In terms of the number of people it reaches, the Hindi film industry based in Mumbai, popularly called “Bollywood,” is the world's largest. It's as old as its American counterpart, and has evolved in fairly direct parallel, almost completely separately. The result is that the dominant popular form in Hindi cinema is the masala film, a cooking metaphor meaning a combination of several different elements or genres. This basically means that even in crazy intense action movies, the hero will take five minutes after killing twenty dudes single-handedly to sing a song about how awesome he is. And then in the next scene he'll be a gigantic dork falling for the nice, virginal, impossibly beautiful girl who thinks he's an uncouth ruffian. And then there'll be another song. And then crazy, intense, over-the-top bloody action. Then an intermission. Then another couple songs. Some more really intense violence. Then an out-of-nowhere plot twist that casts the hero in a whole new light. Somewhere in all this, the girl's fallen in love with him. Then the hero goes off to kill every single one of the bad guys, with completely unnecessary flourishes that serve only to make him look cool, thus rendering them completely necessary. Then the hero gets so intense that the screen itself vibrates. And of course, he kills the bad guy and gets the girl. (This is the plot of 2009's Wanted, starring Salman Khan, not to be confused with the stupid 2008 McAvoy/Jolie thing; for one thing, Salman Khan could pick his teeth with James McAvoy).

Indian movies aren't as beholden to psychological realism as American movies are. Sure, American movies have lots of dumb stuff in them sometimes, and don't make any sense, but the way in which they're dumb and don't make sense can be rationally explained. In India, things make sense if there's time for that kind of silly secondary consideration after the more important matters are seen to: romance, thrilling adventure, and larger-than-life exploits by the heroes and heroines.

This is the most important difference between Bollywood and Hollywood now. Hollywood—with very few exceptions—has actors who play leading roles. Bollywood has movie stars. There are three unrelated guys with the last name Khan—Shahrukh, Aamir, and the above-mentioned Salman—who are bigger stars (in the sense of: “whoa . . . that guy is awesome”) than just about anyone America has to offer. And if you count people who aren't named Khan you can throw in Akshay Kumar, Hrithik Roshan, and Ranbir Kapoor into the mix as well, not to mention the original gangsta who rules them all, Amitabh Bachchan.
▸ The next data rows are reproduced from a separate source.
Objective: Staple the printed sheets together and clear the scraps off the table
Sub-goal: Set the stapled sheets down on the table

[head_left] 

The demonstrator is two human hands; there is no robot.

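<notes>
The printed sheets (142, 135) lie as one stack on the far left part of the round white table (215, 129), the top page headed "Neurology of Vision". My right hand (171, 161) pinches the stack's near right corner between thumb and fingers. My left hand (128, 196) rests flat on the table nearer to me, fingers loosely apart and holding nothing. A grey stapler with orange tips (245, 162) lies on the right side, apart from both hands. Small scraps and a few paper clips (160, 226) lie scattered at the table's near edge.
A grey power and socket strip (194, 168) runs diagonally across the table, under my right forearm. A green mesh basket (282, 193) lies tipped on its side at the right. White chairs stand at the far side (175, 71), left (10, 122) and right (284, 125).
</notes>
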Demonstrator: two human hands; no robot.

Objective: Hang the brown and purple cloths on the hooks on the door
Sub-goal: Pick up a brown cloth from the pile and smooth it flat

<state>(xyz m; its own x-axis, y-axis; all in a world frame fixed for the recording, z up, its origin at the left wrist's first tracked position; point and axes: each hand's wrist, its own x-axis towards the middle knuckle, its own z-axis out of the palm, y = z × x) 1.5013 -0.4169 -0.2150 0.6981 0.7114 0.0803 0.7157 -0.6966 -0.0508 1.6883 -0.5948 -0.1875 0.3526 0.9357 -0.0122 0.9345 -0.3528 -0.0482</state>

The thing about Indian and American cinema being parallel makes it impossible to come up with a direct American analogue for Amitabh Bachchan. So, we're going to have to make do with this: picture the biggest badass you can, some kind of chimera made out of the most thunderously awesome elements of guys like Steve McQueen, Burt Reynolds, Lee Marvin, whomever you consider strikes the greatest fear in the hearts of bad men. Then picture the next level. That's where Amitabh is chillin in his shades and impeccably tailored suit, smiling amiably and saying something mildly poetic about his unspeakably badass deeds. It's a little self-aggrandizing perhaps, but hey. He's Amitabh Bachchan, you're not. So don't presume to judge.

Back in 1975, Amitabh was in a movie called Sholay that's basically the final word on everything. It's three and a half hours long and is utterly engrossing for every frame, with several absolutely mindboggling action set pieces, drama so heightened it's practically mythic, true love, blood vendettas, the most ruthless and terrifying villain ever; Sholay is basically just 200 proof awesome sauce. The director basically went, “I'm going to make a Sergio Leone movie and set in India.” And succeeded. Even if it wasn't for the long, long list of other things Amitabh was awesome in (I'm gradually making my way through his CV and loving every second of it) he could point to Sholay as proof of being a giant the likes of which the cinema has rarely, if ever seen, anywhere in the world.

Of course, that was 36 years ago. Bbuddah... Hoga Terra Baap posed the question, “Does the Big B still have it?” (Also, dude, come the fuck on, he gets to be called “The Big B,” that just categorically fucking rules.) I went to see it with some friends who all know a lot more about Indian movies than I do, all of us quite excited to see Amitabh whomp the crap out of some baddies. Much to our delight, he most certainly did. From the second he walks into frame, he's just the coolest. Women love him. Men fear him; if they don't, they're quickly made bloody and/or dead. He plays a retired gangster called into action for One Last Job, who reacts in funny and/or violent ways when people call him an old guy (“bbuddah”). Without spoiling a couple of genuinely funny and surprising plot twists, it is eventually revealed (not surprisingly at all) that Amitabh is the good guy, and he manages to take out all the bad guys all by himself.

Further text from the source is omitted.